At the top of the escarpment is the edge of the Keilor-Werribee plain,
characterised by deep layers of very dense bluestone, formed by lava
flows from effusive volcanoes to the north west between one and three
million years ago and known as the Newer Volcanics. At the
bottom of the escarpment are Tertiary sediments known as the Red
Bluff Sand and other volcanic layers known as the Older
Volcanics which underlay the basalt and have been exposed by the
cutting-down of the river valley. In some places the sediments show
colourful staining as a result of strong mineralisation. The flood plain
is formed from alluvial sediments - heavy clays, silts and some minor
gravel lenses known as the Coode Island Silt - and lies
naturally about one to three metres above the normal high watermark.1
The banks of the river would have been under constant erosion and sedimentation,
prior to the construction of the artificial rock beaching in the 1930s.
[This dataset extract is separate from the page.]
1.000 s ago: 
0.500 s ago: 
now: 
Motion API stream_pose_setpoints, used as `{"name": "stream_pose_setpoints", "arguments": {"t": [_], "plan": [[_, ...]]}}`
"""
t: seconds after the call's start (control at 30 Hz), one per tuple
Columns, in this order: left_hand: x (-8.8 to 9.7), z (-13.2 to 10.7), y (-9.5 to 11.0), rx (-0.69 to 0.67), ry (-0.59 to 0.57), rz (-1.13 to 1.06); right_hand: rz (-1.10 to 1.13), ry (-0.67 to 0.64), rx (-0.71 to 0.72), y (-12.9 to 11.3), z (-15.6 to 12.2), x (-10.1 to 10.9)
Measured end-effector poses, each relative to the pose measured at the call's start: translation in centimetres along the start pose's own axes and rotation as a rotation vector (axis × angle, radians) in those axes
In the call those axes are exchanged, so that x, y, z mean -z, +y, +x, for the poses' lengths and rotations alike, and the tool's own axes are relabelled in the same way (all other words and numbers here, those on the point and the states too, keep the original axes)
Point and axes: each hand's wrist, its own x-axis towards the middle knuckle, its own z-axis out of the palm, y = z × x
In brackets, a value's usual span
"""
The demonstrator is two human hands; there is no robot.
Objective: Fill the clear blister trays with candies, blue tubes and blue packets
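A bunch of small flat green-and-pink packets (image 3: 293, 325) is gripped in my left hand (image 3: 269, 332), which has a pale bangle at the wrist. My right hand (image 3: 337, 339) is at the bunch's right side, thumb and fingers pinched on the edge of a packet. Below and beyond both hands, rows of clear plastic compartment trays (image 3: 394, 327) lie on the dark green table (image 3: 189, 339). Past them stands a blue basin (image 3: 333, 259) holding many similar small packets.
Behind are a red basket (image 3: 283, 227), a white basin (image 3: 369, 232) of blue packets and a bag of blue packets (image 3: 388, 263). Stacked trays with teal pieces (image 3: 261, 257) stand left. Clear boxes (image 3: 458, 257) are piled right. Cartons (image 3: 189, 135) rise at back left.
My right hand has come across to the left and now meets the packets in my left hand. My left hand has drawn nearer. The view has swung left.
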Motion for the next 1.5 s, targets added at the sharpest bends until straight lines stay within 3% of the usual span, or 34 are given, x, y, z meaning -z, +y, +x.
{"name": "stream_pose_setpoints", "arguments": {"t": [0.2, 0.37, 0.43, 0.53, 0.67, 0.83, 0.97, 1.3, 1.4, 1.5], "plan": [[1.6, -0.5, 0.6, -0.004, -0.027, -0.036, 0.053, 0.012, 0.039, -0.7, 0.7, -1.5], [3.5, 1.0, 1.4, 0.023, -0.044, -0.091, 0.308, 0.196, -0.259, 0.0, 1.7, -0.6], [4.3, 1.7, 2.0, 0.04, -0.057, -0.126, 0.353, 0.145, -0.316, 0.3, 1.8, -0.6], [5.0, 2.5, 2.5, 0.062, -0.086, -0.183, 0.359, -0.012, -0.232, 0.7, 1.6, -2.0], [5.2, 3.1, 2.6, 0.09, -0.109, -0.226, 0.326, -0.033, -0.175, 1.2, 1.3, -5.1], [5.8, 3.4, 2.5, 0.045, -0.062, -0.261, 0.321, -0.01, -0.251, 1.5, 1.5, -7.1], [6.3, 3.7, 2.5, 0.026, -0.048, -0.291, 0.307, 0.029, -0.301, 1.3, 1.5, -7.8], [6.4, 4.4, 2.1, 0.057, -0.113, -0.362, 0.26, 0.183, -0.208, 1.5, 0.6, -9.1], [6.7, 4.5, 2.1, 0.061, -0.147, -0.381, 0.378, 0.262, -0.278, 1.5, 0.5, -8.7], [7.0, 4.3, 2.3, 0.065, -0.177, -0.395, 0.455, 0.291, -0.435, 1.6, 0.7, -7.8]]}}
Much of the flood plain in the park has been raised between one and
two metres, by the dumping of fill and factory waste.
The river is tidal adjacent to the park, and remains so up to a once
natural ford at Avondale heights, about 18 kilometres from the mouth
of the river. The flood plain is still regularly inundated every seven
to ten years, with major floods in 1906, 1911, 1916, 1947, 1974.
1.Geological
Survey of Victoria, Melbourne Sheet, SJ55-1. Mines Department 1974.